■ **Problem description**:
Repeat exactly, and only, the lines below starting at the line that contains "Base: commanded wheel" and ending at the line that contains "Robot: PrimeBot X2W", inclusive of both.

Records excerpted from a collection
########

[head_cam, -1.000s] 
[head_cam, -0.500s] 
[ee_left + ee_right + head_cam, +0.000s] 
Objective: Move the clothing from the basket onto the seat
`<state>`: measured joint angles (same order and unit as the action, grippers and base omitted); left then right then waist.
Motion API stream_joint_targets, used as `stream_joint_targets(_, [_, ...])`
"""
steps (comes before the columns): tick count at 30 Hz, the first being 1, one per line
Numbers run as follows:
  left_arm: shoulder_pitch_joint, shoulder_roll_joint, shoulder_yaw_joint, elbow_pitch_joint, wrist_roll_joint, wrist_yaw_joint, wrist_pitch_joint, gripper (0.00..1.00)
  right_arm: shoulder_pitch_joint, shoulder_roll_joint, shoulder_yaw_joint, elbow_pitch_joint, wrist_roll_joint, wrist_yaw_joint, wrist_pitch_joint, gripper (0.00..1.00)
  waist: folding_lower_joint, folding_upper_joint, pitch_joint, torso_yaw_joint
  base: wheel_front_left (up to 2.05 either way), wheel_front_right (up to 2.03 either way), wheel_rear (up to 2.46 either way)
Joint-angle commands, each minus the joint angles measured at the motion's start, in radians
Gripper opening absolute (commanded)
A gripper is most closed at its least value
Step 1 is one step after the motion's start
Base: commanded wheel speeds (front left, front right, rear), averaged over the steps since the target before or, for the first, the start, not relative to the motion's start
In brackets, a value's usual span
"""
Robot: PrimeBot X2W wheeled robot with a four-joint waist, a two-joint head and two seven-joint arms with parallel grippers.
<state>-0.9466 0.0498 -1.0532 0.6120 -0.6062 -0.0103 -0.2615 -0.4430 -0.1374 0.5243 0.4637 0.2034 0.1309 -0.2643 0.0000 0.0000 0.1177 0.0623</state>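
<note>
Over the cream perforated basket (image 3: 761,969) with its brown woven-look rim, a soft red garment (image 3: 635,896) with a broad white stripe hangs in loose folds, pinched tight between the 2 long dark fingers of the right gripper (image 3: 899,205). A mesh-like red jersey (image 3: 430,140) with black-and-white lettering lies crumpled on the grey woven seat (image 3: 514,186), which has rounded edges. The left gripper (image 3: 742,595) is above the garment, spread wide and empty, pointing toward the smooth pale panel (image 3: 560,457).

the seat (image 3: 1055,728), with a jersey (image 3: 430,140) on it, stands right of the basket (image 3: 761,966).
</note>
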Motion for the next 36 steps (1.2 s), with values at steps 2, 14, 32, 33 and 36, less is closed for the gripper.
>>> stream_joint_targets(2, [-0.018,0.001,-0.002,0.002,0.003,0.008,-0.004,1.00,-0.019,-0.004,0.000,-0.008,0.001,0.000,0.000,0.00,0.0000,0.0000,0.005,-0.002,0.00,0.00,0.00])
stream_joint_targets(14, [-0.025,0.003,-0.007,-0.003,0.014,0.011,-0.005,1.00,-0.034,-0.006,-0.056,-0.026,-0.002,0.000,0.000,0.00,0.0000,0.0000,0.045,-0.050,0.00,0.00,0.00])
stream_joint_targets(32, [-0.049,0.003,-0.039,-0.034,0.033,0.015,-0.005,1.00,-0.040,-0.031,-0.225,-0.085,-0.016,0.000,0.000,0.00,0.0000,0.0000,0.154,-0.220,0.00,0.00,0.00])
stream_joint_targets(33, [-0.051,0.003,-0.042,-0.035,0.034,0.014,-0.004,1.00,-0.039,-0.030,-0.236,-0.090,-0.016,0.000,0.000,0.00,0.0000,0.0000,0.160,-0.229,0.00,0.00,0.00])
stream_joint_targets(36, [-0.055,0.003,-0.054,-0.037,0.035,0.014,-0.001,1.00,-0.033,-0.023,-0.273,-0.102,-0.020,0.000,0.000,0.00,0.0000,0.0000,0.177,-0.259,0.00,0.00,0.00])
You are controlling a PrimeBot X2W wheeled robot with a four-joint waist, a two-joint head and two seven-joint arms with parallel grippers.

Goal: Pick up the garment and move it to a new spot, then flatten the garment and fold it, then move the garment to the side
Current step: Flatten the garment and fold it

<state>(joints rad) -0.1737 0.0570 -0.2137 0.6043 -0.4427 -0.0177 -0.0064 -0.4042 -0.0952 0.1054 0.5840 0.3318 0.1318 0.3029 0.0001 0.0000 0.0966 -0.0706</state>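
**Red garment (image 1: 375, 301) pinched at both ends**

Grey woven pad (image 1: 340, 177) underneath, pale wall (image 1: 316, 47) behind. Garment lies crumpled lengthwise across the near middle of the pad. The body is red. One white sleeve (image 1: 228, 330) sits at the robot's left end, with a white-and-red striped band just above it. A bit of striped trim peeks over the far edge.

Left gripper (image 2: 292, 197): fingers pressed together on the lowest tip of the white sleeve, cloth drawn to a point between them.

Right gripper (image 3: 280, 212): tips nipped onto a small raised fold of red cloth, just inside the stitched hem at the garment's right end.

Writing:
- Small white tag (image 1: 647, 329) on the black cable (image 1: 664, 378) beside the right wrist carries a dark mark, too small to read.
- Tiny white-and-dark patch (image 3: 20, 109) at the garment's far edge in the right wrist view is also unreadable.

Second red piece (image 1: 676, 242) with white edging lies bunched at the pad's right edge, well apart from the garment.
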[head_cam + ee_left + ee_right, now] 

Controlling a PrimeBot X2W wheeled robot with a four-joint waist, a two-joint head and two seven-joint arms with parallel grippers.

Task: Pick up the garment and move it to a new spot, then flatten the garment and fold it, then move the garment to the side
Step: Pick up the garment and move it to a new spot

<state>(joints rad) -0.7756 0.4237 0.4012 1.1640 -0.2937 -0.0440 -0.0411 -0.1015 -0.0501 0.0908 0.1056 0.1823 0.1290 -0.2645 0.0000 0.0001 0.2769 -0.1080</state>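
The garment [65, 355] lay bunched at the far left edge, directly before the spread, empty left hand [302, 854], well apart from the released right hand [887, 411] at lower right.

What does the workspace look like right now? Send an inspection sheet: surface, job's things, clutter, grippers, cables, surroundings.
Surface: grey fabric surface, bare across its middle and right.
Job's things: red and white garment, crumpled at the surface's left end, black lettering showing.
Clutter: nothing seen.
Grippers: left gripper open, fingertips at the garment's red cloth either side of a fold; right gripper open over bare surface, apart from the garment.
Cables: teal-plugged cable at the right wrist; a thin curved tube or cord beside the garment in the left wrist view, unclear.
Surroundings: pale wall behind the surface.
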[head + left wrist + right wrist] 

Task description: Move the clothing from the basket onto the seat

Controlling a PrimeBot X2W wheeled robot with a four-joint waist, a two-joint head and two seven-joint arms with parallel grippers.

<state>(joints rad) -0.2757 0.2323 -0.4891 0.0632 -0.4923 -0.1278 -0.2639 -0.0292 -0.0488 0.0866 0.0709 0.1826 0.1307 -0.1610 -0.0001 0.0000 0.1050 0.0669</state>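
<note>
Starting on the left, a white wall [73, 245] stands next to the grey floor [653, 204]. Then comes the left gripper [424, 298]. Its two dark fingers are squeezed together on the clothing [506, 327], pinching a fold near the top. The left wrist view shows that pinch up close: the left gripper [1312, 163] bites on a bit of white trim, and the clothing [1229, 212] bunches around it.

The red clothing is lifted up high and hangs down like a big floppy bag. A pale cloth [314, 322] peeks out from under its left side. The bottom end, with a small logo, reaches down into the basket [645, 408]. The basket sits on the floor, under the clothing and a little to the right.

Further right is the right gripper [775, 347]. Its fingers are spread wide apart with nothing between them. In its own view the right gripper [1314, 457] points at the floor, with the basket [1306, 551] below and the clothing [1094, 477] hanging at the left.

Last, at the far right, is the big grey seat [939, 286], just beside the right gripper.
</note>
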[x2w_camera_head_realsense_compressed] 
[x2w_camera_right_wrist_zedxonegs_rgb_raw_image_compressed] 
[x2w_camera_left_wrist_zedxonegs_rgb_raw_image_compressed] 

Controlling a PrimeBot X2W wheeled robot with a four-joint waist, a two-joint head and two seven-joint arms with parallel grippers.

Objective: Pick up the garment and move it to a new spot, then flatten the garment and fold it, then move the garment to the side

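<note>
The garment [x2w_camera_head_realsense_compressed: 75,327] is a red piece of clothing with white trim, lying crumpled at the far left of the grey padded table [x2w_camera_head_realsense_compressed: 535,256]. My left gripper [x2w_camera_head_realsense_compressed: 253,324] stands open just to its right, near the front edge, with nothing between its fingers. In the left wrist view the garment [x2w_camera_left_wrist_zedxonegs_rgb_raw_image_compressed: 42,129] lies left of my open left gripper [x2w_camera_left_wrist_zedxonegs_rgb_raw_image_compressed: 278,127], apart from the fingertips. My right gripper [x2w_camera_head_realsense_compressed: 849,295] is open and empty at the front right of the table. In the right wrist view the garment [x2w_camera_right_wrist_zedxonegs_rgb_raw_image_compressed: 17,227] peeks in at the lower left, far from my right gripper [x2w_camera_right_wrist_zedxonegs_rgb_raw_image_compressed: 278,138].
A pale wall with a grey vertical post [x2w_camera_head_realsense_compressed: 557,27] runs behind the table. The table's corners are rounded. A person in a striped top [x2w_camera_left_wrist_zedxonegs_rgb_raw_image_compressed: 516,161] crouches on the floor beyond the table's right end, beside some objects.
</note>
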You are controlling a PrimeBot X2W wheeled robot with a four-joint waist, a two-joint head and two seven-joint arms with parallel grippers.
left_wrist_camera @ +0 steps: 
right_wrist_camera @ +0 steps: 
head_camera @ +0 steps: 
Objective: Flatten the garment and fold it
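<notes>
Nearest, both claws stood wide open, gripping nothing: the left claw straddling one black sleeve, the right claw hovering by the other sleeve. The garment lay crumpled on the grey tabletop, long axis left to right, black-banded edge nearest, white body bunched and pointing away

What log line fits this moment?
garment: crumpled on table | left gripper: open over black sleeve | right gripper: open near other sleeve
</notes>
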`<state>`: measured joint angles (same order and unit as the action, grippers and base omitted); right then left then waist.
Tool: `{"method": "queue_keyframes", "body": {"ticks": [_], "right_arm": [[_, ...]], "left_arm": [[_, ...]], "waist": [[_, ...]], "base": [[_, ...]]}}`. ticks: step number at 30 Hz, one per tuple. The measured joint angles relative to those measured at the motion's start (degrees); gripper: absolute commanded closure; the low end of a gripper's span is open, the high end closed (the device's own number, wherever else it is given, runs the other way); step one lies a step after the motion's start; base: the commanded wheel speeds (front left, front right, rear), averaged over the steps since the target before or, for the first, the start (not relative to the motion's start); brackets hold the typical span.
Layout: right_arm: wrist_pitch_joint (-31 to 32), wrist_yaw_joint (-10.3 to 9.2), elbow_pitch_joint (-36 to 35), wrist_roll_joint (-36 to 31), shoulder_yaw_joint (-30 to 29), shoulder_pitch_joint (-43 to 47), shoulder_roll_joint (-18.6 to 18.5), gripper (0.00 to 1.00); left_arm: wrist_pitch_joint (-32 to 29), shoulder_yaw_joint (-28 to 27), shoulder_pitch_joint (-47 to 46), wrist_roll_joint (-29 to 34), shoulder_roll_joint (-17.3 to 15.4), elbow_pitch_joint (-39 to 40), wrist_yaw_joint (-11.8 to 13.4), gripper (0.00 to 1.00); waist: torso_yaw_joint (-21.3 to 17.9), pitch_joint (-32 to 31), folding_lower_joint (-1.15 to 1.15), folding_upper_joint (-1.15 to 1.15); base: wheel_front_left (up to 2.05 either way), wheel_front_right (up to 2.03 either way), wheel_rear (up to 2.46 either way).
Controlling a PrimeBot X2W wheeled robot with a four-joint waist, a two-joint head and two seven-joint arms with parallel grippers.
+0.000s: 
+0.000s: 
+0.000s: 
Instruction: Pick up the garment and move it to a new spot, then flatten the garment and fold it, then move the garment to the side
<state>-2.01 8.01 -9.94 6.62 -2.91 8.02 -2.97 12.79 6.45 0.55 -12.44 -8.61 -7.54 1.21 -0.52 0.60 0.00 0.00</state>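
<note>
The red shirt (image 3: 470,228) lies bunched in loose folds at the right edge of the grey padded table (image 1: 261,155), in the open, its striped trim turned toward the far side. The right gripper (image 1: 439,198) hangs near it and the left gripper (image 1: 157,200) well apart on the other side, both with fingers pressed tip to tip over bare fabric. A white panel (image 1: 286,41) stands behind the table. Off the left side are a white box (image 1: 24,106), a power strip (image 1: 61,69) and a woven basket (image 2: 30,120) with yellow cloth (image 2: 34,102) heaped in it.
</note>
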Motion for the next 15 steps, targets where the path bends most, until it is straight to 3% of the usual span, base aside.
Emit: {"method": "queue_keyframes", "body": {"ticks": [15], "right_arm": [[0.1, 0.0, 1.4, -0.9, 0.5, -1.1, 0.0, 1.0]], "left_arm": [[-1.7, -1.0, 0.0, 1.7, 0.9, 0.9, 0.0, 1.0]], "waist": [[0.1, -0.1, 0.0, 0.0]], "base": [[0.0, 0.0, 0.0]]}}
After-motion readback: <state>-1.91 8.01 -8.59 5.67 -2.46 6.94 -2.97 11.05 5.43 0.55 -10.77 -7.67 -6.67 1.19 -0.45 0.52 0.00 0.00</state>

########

■ **Output**:
Base: commanded wheel speeds (front left, front right, rear), averaged over the steps since the target before or, for the first, the start, not relative to the motion's start
In brackets, a value's usual span
"""
Robot: PrimeBot X2W wheeled robot with a four-joint waist, a two-joint head and two seven-joint arms with parallel grippers.

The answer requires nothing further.